Efficient $k$-NN Search in IoT Data: Overlap Optimization in Tree-Based Indexing Structures
Ala-Eddine Benrazek, Zineddine Kouahla, Brahim Farou, Hamid Seridi,, and Ibtissem Kemouguette

TL;DR
This paper introduces three heuristics to reduce data space overlap in tree-based indexes for IoT data, significantly improving search efficiency and system scalability.
Contribution
It presents novel overlap reduction heuristics—volume-based, distance-based, and object-based—for optimizing tree index construction in IoT data management.
Findings
Reduced search time through overlap minimization
Improved index construction efficiency
Enhanced system scalability
Abstract
The proliferation of interconnected devices in the Internet of Things (IoT) has led to an exponential increase in data, commonly known as Big IoT Data.

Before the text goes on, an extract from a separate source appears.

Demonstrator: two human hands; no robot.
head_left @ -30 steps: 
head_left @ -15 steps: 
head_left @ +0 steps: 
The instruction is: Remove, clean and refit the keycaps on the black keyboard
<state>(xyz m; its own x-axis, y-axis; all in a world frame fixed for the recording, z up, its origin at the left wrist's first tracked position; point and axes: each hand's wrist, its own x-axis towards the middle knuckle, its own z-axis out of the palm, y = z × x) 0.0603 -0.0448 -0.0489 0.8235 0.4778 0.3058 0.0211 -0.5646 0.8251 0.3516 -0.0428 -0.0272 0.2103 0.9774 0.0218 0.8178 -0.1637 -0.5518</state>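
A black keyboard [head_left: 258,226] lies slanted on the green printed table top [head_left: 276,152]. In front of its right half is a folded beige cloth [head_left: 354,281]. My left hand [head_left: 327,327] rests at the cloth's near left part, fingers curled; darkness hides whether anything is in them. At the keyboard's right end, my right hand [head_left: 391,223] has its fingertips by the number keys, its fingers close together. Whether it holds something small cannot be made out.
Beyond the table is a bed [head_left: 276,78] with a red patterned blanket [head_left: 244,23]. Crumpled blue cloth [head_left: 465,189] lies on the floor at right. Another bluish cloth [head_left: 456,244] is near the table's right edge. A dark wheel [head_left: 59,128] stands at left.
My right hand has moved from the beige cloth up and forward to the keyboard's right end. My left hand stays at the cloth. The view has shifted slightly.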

Efficient retrieval of this heterogeneous data demands a robust indexing mechanism for effective organization. However, a significant challenge remains: the overlap in data space partitions during index construction. This overlap increases node access during search and retrieval, resulting in higher resource consumption, performance bottlenecks, and impedes system scalability. To address this issue, we propose three innovative heuristics designed to quantify and strategically reduce data space partition overlap. The volume-based method (VBM) offers a detailed assessment by calculating the intersection volume between partitions, providing deeper insights into spatial relationships. The distance-based method (DBM) enhances efficiency by…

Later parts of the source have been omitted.